If you only want the calibrator (no BO loop), drop it on top of any fitted
`GPCrossValidatedOptimizer`:

```python
from bayesian_gp_cvloss import GPCrossValidatedOptimizer
from calibrated_bo import CompositeConformalCalibrator

opt = GPCrossValidatedOptimizer(X_train, y_train, scoring="cv_rmse")
opt.optimize(max_evals=50)

cal = CompositeConformalCalibrator(
    alpha=0.1, localized=True, weighted=True, adaptive=False
).fit_cv(opt)

mean, lower, upper = cal.predict_interval(X_new)
```

## ACI persistence across restarts

```python
# Export at shutdown
snapshot = bo.export_aci_state()         # plain dict; JSON-serialisable

# At startup, on a fresh CalibratedBOLoop:
bo2.load_aci_state(snapshot)             # rolling coverage history is back
```

## Design notes

Three calibration flags (Localized / Weighted / Adaptive) are **orthogonal**:

| Localized | Weighted | Adaptive | Equivalent to |
|:---:|:---:|:---:|:---|
| off | off | off | standard split CP |
| on  | off | off | Localized CP |
| off | on  | off | Tibshirani 2019 Weighted CP |
| off | off | on  | Gibbs-Candes 2021 ACI |
| on  | on  | off | Localized weighted CP |
| on  | on  | on  | This package's recommended setting |

Sign conventions: the BO loop trains *every* GP in max-oriented space
(any `minimize` column is negated at GP-training time) so EHVI / Pareto /
hypervolume / cEI / cUCB stay sign-agnostic internally. `Y_history` and
`bo.best` stay in raw user space at the API boundary.

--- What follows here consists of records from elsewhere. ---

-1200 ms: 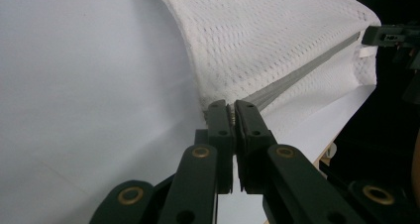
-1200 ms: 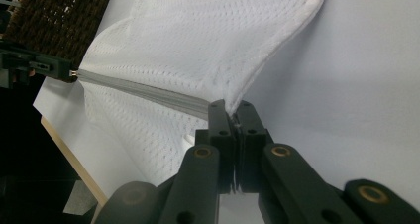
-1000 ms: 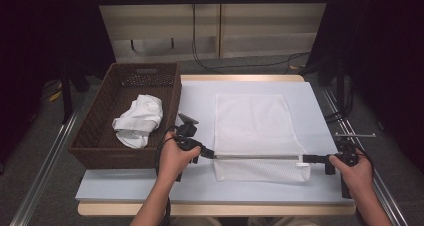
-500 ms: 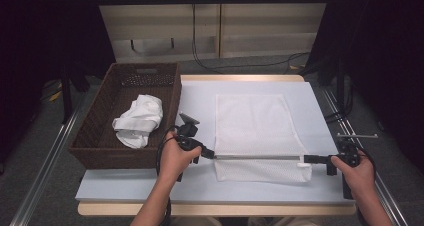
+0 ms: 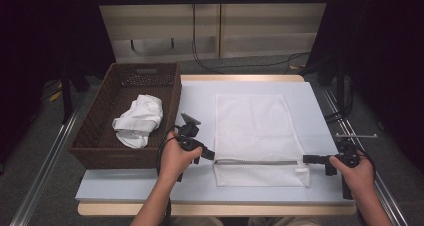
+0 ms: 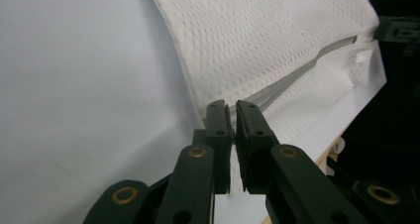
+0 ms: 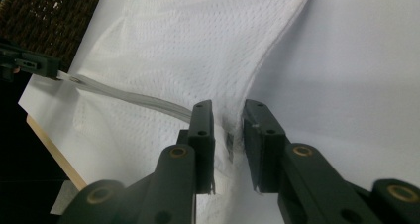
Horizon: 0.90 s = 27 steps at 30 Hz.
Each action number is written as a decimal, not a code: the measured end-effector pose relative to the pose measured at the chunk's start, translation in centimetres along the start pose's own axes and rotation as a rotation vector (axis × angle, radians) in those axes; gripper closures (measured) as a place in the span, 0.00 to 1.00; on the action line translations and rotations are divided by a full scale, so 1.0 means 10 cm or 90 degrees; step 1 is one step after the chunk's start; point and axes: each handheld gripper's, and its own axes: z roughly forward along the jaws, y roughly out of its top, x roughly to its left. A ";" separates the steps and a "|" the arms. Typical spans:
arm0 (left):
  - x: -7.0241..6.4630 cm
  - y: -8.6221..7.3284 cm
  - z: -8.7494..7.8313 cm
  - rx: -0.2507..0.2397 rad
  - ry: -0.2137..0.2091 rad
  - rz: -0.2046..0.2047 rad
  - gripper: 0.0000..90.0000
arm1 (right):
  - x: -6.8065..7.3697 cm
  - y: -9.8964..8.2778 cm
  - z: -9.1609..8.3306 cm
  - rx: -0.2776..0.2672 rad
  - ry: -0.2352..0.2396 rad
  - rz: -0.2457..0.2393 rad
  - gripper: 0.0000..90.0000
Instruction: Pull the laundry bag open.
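A white mesh bag [image 5: 257,131] lies flat on the white table mat [image 5: 200,101], its zipper band [image 5: 255,161] running straight across near the front. My left gripper [image 5: 211,156] is shut on the band's left end. In the left gripper view its jaws [image 6: 232,107] pinch the fabric edge of the bag [image 6: 277,45]. My right gripper [image 5: 306,159] is at the band's right end. Its jaws have just been opening. In the right gripper view they [image 7: 228,110] stand apart with the bag's edge [image 7: 188,50] loose between them.
A dark wicker basket [image 5: 95,131] stands at the left of the table, with a crumpled white cloth [image 5: 140,118] inside it. The mat's front edge is close to both hands. Cables run over the floor beyond the table.
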 end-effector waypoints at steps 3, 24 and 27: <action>-0.01 0.00 0.03 0.003 -0.008 -0.003 0.94 | 0.02 0.01 -0.01 -0.010 0.004 -0.002 0.77; -0.08 0.00 0.03 -0.054 -0.022 0.029 0.46 | 0.41 0.10 0.07 -0.068 -0.022 -0.159 0.41; -0.07 -0.01 0.05 -0.073 -0.010 0.052 0.37 | 0.44 0.09 0.16 -0.054 -0.025 -0.188 0.37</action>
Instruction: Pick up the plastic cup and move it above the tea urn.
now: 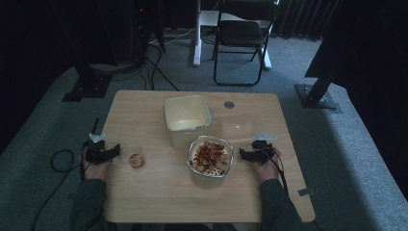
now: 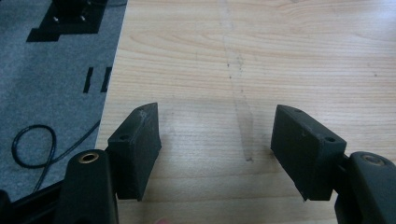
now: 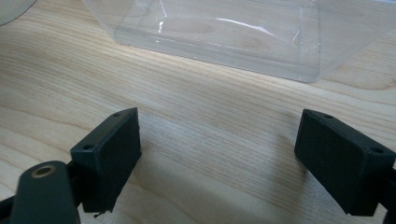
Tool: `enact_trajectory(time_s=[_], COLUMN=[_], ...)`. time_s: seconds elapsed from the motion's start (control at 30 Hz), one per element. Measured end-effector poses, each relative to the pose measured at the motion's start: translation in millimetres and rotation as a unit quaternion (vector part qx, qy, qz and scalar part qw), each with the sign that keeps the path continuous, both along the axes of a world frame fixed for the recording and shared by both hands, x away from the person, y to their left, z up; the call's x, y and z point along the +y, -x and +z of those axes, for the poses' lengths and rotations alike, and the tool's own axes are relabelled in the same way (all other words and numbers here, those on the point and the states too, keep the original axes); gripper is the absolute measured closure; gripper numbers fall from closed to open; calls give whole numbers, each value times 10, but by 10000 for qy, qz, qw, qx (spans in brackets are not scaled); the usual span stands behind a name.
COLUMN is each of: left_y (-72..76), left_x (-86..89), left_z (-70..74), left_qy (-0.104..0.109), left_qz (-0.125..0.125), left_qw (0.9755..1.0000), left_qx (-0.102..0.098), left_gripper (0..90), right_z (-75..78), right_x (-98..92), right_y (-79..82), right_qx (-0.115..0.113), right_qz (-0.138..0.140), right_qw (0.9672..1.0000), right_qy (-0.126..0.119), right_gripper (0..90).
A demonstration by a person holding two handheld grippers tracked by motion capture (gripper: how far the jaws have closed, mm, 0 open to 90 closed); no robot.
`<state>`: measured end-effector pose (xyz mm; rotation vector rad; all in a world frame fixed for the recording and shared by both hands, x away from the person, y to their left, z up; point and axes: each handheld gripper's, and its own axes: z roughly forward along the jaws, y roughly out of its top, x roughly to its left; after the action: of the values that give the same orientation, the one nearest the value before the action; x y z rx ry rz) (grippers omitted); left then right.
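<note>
My left gripper [image 1: 102,148] rests at the table's left edge, held by a hand. In the left gripper view its jaws [image 2: 215,135] stand open over bare wood, with nothing between them. A small clear cup [image 1: 134,156] holding amber liquid stands just right of it. My right gripper [image 1: 252,150] sits to the right of a metal bowl [image 1: 210,180] filled with red and pale ring-shaped pieces [image 1: 209,155]. The right gripper's jaws [image 3: 217,149] are open and empty. A clear plastic container [image 3: 219,37] lies just beyond them, faintly visible on the table [image 1: 242,126].
A cream square tub [image 1: 187,126] stands at the table's middle, behind the bowl. A small round grommet [image 1: 229,104] sits near the far edge. Cables trail off the left side over grey carpet [image 2: 42,93]. A black chair [image 1: 243,33] stands beyond the table.
</note>
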<state>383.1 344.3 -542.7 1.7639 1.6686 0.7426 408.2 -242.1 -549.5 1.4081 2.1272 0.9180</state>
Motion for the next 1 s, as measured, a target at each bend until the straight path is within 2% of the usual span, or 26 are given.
enact_trajectory(time_s=[0.07, 0.13, 0.17, 0.23, 0.27, 0.43, 0.57, 0.83, 1.0], left_y=[2, 3, 3, 1, -1, 2, 11, 14, 16], left_x=[-7, -25, -25, -58, -70, -62, -88, -98, -100], left_z=[2, 2, 2, -3, -4, -4, -3, -7, -5], left_qy=[-12, 8, 8, -117, -141, -46, -64, -59, -60], left_qz=[-49, -73, -73, -130, -163, -165, -238, -291, -298], left_qw=[10000, 10000, 10000, 9998, 9997, 9998, 9996, 9995, 9995], left_qx=[25, 48, 48, 67, 67, 97, 110, 94, 102], left_gripper=[335, 335, 336, 338, 338, 339, 336, 334, 334], right_z=[1, 19, 19, 78, 87, 219, 336, 554, 604], right_x=[-1, -6, -6, -35, -47, -185, -294, -334, -399], right_y=[-2, 6, 6, 3, 1, 10, -50, -257, -492], right_qx=[4, 45, 45, 199, 194, -84, -227, -476, -411], right_qz=[12, -47, -47, -192, -208, -440, -649, -923, -1193], right_qw=[10000, 10000, 10000, 9996, 9996, 9990, 9973, 9942, 9912], right_qy=[1, 18, 18, 83, 82, -34, -263, -281, -406], right_gripper=[143, 222, 222, 321, 336, 419, 440, 465, 474])
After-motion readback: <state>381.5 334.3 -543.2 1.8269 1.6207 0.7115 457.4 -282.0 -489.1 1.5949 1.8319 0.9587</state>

### ACI caveat under active learning

The standard conformal coverage guarantee (`P[y* in interval] >= 1-alpha`
marginal) holds under exchangeability of calibration and test points. In
a BO loop this is violated by construction -- the next `suggest()` point
is biased toward high-acquisition regions. Empirically the ACI controller
still tracks nominal coverage well (the test suite verifies this), but no
finite-sample theorem applies; treat ACI's coverage as approximate inside
the BO loop. If exact coverage matters more than sample efficiency,
calibrate on an independent held-out set via `fit(...)` rather than
`fit_cv(...)`, and refresh it periodically.